◆ Your objective:
Starting with the line that contains "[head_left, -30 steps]" and stopping after the line that contains "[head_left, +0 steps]", return each line below exactly as written, with no others.

◆ Items listed in a dataset:
######

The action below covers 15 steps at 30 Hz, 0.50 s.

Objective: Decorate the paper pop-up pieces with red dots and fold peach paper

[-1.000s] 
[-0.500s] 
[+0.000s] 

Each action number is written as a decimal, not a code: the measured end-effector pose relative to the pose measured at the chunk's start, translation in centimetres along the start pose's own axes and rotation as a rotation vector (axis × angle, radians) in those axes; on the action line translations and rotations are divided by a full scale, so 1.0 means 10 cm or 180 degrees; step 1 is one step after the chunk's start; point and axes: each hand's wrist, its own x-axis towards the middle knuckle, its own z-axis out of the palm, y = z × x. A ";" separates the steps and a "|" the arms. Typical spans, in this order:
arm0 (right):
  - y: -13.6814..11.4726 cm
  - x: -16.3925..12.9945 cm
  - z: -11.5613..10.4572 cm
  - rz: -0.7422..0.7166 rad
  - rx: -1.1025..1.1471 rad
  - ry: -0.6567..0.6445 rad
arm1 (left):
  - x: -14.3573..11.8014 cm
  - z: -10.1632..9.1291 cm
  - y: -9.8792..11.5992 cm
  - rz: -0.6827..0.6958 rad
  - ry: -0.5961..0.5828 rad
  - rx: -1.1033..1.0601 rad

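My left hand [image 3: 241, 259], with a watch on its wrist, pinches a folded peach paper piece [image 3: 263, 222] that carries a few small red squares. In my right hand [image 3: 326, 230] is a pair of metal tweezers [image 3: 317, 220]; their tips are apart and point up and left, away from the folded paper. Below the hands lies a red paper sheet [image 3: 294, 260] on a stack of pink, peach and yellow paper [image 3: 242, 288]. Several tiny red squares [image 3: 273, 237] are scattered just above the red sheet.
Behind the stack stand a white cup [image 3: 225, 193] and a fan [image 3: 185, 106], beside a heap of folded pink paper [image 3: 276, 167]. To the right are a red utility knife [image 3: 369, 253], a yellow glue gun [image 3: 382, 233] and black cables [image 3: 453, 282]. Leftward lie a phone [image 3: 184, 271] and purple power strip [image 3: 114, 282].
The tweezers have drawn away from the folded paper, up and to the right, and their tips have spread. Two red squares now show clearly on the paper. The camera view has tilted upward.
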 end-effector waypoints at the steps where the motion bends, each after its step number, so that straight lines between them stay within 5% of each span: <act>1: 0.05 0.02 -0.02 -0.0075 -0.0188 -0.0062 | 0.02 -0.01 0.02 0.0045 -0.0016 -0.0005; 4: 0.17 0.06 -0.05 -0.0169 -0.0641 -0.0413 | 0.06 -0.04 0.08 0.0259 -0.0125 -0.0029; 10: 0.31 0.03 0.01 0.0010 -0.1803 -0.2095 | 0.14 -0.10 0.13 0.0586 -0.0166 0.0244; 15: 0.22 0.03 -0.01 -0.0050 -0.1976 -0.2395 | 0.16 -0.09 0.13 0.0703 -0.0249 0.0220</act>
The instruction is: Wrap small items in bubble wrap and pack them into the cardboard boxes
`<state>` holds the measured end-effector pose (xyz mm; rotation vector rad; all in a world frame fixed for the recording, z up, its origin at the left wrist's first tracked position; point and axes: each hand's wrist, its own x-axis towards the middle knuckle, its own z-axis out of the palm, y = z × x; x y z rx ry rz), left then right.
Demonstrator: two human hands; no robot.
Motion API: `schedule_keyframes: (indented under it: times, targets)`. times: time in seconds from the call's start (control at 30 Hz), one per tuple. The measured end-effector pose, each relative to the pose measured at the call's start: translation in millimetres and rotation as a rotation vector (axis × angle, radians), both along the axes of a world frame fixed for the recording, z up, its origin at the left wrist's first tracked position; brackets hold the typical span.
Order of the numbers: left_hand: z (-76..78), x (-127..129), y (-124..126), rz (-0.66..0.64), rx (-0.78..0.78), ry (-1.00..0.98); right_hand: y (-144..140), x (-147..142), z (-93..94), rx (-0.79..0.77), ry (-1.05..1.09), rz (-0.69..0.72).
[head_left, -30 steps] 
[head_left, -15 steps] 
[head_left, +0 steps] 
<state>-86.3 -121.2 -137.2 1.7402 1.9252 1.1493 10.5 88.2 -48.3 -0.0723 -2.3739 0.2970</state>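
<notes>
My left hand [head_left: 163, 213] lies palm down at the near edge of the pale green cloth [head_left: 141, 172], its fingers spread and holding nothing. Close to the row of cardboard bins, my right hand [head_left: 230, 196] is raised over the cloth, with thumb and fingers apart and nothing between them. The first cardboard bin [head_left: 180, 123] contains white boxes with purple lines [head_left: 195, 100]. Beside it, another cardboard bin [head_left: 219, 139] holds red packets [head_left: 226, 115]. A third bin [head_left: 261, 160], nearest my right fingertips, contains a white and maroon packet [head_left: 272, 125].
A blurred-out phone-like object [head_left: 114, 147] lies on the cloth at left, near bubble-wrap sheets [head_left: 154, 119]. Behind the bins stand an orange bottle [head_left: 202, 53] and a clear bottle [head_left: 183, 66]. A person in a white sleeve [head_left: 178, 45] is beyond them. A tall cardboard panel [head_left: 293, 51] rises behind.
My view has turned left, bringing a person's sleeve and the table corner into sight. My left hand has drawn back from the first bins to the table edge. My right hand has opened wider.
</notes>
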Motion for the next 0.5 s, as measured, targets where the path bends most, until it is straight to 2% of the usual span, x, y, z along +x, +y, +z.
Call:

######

◆ Answer box:
[head_left, -30 steps] 
[head_left, -15 steps] 
[head_left, +0 steps] 

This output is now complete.